Whenever I told someone about driving through Northern Ontario rather than taking the route through the US, the immediate reaction was negative, even from those who did the trip. The same thing happened when discussing the prairies.
I have to admit, I didn’t go into the prairies with big expectations. Thousands of kilometres of flat farmland… what’s so exciting about that? But not once had anyone ever told me about the prairie skies.
With the sun setting, the sky on the prairies went on forever in every direction. You don’t see that on the east coast, or the west. The soft contours of fields and small sloping hills were lit up with sunshine and the clouds took over the skies in layers upon layers. I couldn’t stop snapping photos, it was like living in HD. Monstrous windmills turned lazily alongside the road and red barns sat on the horizon from forever away.
When we drove into Winnipeg, I was genuinely stunned. I was expecting a city the size of Halifax, but it’s more like triple the size. I was embarrassed by my lack of knowledge. The city itself is an anomaly in the middle of farmland: grandiose government houses, art deco designs sitting idly in the middle of the downtown core, and skyscrapers towering along the river. It’s easily the best walking city I visited. We were there on a Saturday night, eating dinner with a view of a giant cube flashing different colours in the city center, apparently a place to host parties. Then we passed a bar named Whisky Dix spilling onto the sidewalk with its outdoor disco ball lighting up the deck.

The Forks, Winnipeg. Market area, and my favourite place we visited in the city.
The day we left Regina in Saskatchewan, Cailin and I had planned to drive straight on to Banff since we had a 10 hour drive ahead of us. But a last-minute email from a tourism rep offering us complimentary tickets to the Tunnels of Moose Jaw made us sidetrack, and I’m so glad we did. Moose Jaw was high on my list, but things got so rushed, I hadn’t thought much about it.

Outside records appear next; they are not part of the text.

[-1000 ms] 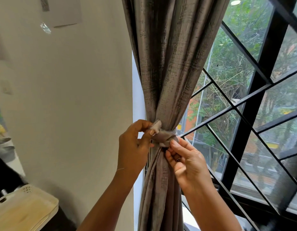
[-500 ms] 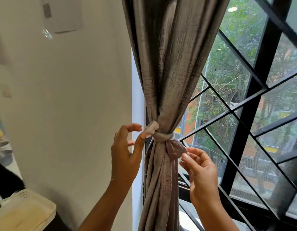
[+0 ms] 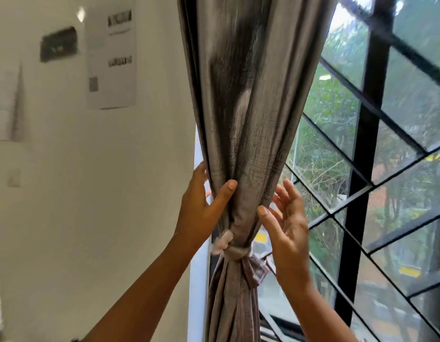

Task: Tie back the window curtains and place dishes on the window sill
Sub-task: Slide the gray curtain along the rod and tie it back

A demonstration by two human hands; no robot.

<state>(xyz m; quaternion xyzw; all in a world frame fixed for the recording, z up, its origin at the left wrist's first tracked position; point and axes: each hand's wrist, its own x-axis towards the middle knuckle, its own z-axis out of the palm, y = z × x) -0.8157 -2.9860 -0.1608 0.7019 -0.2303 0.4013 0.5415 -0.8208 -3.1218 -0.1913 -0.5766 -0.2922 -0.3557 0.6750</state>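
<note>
The grey-brown woven curtain [image 3: 251, 119] hangs in the centre of the frame, from the top edge to the bottom edge. It is gathered into one bundle low in the frame. A tie-back band [image 3: 235, 253] of matching fabric circles the bundle there and is knotted at the front. One frayed pale end sticks out to the left and a darker end hangs to the right.

The left hand [image 3: 201, 213] grips the curtain just above the band. The thumb lies flat across the front folds and the fingers pass behind the left edge of the cloth. The right hand [image 3: 288, 230] is at the right edge of the bundle, at about the same height. The palm faces the cloth and the fingers are spread and nearly straight. The thumb tip touches the fabric and the hand holds nothing.

The window with its black metal grille [image 3: 364, 169] fills the right side of the frame, with green foliage behind the glass. The white wall [image 3: 90, 193] fills the left side. A white printed paper sheet [image 3: 111, 58] hangs at upper left, beside a dark rectangular plaque [image 3: 58, 44]. The print on both is too blurred to read.
</note>
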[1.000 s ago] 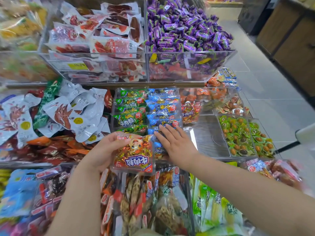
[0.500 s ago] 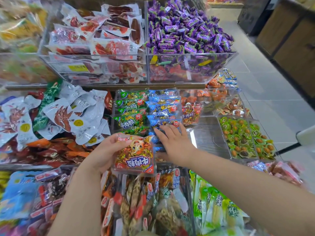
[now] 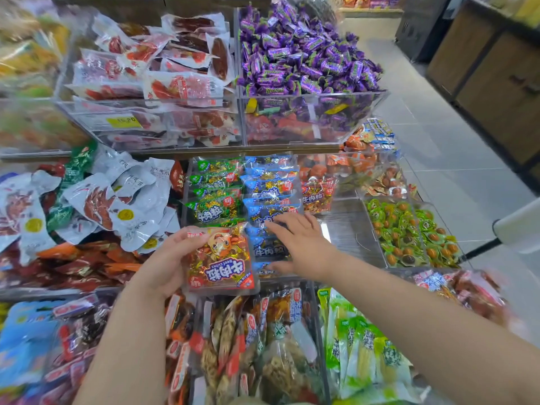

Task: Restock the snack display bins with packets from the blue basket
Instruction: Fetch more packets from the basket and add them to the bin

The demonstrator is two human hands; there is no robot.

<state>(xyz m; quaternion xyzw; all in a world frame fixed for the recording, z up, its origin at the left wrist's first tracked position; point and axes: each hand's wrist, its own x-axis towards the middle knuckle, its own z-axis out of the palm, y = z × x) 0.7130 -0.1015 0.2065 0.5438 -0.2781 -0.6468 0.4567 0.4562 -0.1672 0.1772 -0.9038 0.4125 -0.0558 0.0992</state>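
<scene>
In the head view, the row of blue packets (image 3: 270,185) ran front to back in a clear bin at the middle of the display, and everything else is placed from it.

The right hand (image 3: 301,244) lay flat on the near end of that row. Its fingers were straight and slightly spread, pressing on the blue wrappers and gripping nothing.

Just left of the row's near end, the left hand (image 3: 163,258) held a red packet (image 3: 222,264). The thumb was curled over the packet's top left corner and the fingers were behind it. The packet faced the camera with its printed characters upside down, and it covered the near end of the green packets (image 3: 214,188) stacked directly left of the blue row.

Directly right of the blue row, a short stack of matching red packets (image 3: 317,194) stood at the far end of the next compartment. Further right, a bin held small green-wrapped snacks (image 3: 409,232).

Left of the green packets lay a loose heap of white pouches (image 3: 128,200). On the shelf above the blue row, purple sweets (image 3: 306,54) were piled in a clear bin, with red-and-white sausage packs (image 3: 163,71) to their left.

Nearer than the blue row, upright bags of mixed brown snacks (image 3: 248,346) filled the front bins. Pale floor tiles (image 3: 444,147) lay off to the far right.
</scene>
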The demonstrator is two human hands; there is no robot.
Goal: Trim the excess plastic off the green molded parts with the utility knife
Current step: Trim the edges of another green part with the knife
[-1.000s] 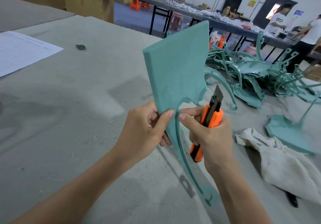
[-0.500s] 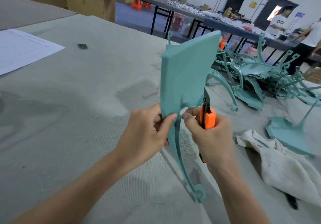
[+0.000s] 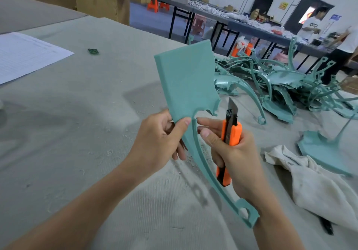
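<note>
My left hand (image 3: 155, 139) pinches the lower edge of a green molded part (image 3: 186, 79), a flat plate held upright above the table. A long curved arm runs down from the plate to a looped end near my right wrist. Jagged flash shows on the plate's lower right corner. My right hand (image 3: 232, 152) grips an orange utility knife (image 3: 230, 133) with its blade pointing up, just right of the flash. The right forefinger touches the curved arm beside my left thumb.
A heap of green molded parts (image 3: 280, 87) lies at the back right, with one single green part (image 3: 325, 151) nearer. A crumpled white cloth (image 3: 313, 183) is at the right. A paper sheet (image 3: 23, 56) lies far left. Plastic shavings litter the grey table (image 3: 77, 114).
The part has turned back to face me and tilted left after being edge-on. The knife blade has come away from the plate's edge to its right.
</note>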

Moose Jaw is the perfect little prairie town I pictured in my head; I expected to see tumbleweeds rolling by or John Wayne riding up on his horse. I knew I had made the right decision the minute our Tunnels tour guide pushed aside a hidden door in the underground and led us into the dark history of the Chinese’s role working as slave labourers in the laundry. It deserves an entire blog post in itself, but the fact that Moose Jaw doesn’t hide its unglamorous, troublesome past was really respectable in my books.

Moose crossing sign in Moose Jaw.
We met with tourism folks from both Manitoba and Saskatchewan who were super enthusiastic about their homes, and their excitement was contagious. We desperately want to come back and visit Saskatchewan’s Cypress Hills and take the 50-hour train ride to Churchill, Manitoba on a polar bear expedition.
We definitely didn’t allot enough time for the prairies, but I’m glad I formed my own opinions on it all before listening to others. That’s not to say I don’t look at each place with a critical eye. While I loved Moose Jaw, I definitely wasn’t fussy about Regina (sorry, Corbin!). Canada is full of surprises, eh?